Multimodal joint prediction of traffic spatial-temporal data with graph sparse attention mechanism and bidirectional temporal convolutional network
Dongran Zhang, Jiangnan Yan, Kemal Polat, Adi Alhudhaif, Jun Li
TL;DR
This work tackles multimodal, short-term traffic prediction by introducing GSABT, which couples a Graph Sparse Attention mechanism with a Bidirectional Temporal Convolutional Network. Spatial features are learned through a multimodal graph attention module for local relations and a Top-U sparse attention for global interactions, enabling robust cross-modal coupling. Temporal features are captured via a Shared BiTCN and modality-specific Unique BiTCN components, producing rich inter- and intra-modal temporal representations that feed an MLP predictor. Experiments on three real-world datasets show GSABT achieves state-of-the-art performance across various joint-prediction settings, demonstrating strong generalization and scalability for multimodal traffic forecasting.
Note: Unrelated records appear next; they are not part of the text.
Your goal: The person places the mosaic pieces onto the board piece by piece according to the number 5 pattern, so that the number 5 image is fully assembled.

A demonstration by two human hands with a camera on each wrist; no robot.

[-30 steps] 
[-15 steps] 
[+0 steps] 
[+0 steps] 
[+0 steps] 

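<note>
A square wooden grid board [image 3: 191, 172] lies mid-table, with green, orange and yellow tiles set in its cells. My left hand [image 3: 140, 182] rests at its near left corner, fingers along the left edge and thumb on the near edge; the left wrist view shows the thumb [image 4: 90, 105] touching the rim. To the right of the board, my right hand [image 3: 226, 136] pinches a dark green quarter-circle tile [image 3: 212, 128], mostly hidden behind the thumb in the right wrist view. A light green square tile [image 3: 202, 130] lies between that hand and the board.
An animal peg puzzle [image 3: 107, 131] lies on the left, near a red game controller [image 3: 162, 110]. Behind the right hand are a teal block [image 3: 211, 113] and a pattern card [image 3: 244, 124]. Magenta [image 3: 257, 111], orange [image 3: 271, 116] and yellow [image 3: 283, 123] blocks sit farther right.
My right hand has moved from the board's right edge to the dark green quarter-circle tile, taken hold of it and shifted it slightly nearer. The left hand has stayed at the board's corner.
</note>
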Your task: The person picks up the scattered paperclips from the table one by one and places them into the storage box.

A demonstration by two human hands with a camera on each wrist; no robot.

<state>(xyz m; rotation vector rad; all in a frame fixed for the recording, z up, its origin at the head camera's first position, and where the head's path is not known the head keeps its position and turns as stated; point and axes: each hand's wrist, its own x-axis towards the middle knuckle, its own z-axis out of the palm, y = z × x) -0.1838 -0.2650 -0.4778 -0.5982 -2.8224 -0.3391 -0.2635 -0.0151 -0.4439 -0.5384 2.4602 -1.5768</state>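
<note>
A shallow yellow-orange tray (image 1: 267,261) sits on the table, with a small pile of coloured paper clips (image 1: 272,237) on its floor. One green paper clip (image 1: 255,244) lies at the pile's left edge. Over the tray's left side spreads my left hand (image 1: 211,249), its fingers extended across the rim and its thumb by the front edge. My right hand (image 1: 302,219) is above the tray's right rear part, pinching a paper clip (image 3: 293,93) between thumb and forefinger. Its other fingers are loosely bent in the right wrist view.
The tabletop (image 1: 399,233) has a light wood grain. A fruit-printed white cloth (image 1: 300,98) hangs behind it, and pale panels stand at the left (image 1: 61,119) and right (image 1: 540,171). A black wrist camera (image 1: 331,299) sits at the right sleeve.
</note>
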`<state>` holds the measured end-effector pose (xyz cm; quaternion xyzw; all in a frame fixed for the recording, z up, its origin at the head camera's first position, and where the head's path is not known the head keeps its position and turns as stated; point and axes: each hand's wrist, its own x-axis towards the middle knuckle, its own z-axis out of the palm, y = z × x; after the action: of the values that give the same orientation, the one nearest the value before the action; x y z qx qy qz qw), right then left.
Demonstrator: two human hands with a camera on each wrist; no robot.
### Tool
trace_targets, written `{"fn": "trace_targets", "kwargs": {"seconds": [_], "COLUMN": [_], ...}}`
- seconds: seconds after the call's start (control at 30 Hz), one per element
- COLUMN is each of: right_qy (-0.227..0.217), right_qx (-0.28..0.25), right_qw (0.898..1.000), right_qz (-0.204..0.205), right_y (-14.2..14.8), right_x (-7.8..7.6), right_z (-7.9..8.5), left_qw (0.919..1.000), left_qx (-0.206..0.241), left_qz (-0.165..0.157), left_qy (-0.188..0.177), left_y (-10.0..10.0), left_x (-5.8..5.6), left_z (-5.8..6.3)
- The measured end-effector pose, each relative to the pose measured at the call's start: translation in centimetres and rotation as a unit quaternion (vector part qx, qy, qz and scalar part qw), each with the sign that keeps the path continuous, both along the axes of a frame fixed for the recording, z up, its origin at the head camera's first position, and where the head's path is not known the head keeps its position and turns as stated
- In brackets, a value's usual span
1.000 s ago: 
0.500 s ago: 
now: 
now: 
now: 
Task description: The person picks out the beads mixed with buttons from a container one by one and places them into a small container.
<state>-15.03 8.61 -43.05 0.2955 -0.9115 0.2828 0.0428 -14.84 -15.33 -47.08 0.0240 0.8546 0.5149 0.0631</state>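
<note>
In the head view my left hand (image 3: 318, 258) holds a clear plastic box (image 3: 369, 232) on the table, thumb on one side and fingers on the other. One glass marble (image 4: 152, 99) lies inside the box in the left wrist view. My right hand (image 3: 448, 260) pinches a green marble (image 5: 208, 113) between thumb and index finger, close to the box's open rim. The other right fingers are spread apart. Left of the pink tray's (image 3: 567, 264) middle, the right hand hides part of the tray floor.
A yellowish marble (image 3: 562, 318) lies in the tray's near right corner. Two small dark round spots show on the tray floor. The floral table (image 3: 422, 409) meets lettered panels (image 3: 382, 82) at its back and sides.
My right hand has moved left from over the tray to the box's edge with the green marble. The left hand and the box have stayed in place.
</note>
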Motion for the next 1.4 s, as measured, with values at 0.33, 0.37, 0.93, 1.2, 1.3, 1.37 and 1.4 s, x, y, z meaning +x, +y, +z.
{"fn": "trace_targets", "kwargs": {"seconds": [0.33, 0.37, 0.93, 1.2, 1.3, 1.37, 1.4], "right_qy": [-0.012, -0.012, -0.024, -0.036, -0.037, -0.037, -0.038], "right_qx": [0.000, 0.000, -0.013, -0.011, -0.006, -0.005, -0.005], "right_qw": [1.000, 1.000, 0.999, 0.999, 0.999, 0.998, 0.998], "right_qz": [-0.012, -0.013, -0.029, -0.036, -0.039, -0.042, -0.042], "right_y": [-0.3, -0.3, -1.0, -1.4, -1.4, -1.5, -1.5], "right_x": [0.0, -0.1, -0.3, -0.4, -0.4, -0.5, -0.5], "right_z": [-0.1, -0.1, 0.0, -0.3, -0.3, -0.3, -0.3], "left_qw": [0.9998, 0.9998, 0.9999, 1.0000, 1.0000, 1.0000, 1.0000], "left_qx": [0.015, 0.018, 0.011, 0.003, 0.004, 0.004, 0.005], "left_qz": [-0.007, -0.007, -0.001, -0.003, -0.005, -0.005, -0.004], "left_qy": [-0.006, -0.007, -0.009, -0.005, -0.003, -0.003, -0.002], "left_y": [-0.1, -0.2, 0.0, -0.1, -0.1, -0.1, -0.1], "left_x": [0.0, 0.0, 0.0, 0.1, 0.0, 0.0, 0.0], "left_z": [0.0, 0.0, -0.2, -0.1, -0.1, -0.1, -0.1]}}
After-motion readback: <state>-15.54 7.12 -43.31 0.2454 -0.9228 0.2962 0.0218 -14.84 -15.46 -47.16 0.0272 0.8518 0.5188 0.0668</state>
The framework is designed to be extensible across spatial and temporal dimensions and holds promise for broader traffic-system analytics and integration with downstream AI systems.
Abstract
Traffic flow prediction plays a crucial role in the management and operation of urban transportation systems. While extensive research has been conducted on predictions for individual transportation modes, there is relatively limited research on joint prediction across different transportation modes. Furthermore, existing multimodal traffic joint modeling methods often lack flexibility in spatial-temporal feature extraction. To address these issues, we propose a method called Graph Sparse Attention Mechanism with Bidirectional Temporal Convolutional Network (GSABT) for multimodal traffic spatial-temporal joint prediction. First, we use a multimodal graph multiplied by self-attention weights to capture spatial local features, and then employ the Top-U sparse attention mechanism to obtain spatial global features. Second, we utilize a bidirectional temporal convolutional network to enhance the temporal feature correlation between the output and input data, and extract inter-modal and intra-modal temporal features through the share-unique module. Finally, we have designed a multimodal joint prediction framework that can be flexibly extended to both spatial and temporal dimensions. Extensive experiments conducted on three real datasets indicate that the proposed model consistently achieves state-of-the-art predictive performance.